6. Female participants who are pregnant or lactating.
7. Positive results for the urine drug and/or urine or breath alcohol screen at screening
or check-in.
8. Positive results at screening for HIV or HBsAg or HCV with decompensated liver
disease.
9. Seated blood pressure is less than 90/40 mmHg or greater than 140/90 mmHg at
screening.
10. Seated heart rate is lower than 40 bpm or higher than 99 bpm at screening.
11. QTcF is > 480 msec or has ECG findings deemed abnormal with clinical significance by
the Investigator or designee at screening.

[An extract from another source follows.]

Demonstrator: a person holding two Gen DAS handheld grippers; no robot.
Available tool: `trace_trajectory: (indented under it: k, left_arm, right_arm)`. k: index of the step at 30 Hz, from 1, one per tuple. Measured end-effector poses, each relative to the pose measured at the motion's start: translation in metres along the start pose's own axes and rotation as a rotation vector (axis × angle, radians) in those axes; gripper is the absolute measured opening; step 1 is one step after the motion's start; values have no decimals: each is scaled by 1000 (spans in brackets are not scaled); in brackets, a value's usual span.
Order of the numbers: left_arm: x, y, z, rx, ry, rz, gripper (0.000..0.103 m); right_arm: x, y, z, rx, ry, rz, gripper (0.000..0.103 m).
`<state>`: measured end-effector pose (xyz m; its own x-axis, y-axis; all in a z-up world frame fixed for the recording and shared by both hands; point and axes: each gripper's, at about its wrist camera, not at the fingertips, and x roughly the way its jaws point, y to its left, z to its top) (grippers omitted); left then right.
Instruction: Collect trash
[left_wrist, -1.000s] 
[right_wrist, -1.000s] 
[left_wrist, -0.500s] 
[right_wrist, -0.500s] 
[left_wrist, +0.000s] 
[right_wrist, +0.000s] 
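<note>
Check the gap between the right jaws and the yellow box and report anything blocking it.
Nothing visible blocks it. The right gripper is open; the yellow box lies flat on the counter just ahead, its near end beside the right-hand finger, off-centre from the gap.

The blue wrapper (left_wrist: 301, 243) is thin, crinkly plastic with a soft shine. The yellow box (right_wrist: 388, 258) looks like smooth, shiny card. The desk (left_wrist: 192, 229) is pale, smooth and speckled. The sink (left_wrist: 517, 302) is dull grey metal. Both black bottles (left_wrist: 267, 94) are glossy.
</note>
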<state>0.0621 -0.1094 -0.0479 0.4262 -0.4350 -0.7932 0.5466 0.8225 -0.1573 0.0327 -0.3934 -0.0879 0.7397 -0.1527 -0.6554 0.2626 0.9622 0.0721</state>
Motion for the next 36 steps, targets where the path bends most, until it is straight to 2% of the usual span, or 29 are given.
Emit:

12. Abnormal hemoglobin level deemed clinically significant by the Investigator at
screening.
13. Unable to refrain from or anticipates the use of any medication or substance
(including prescription or over-the-counter, vitamin supplements, natural or herbal
supplements).
14. Has been on a diet incompatible with the CRU-provided standard meals/snacks, in the
opinion of the Investigator, within the 28 days prior to dosing of study drug, and
throughout the study.
15. Donation of blood or had significant blood loss within 56 days prior to dosing of
study drug.
16. Plasma donation within 28 days prior to dosing of study drug.
17. Is or has an immediate family member (e.g., spouse, parent/legal guardian, sibling or
child) who is investigational site or Sponsor staff directly involved with this study.
18. Participation in another clinical trial within 28 days prior to dosing.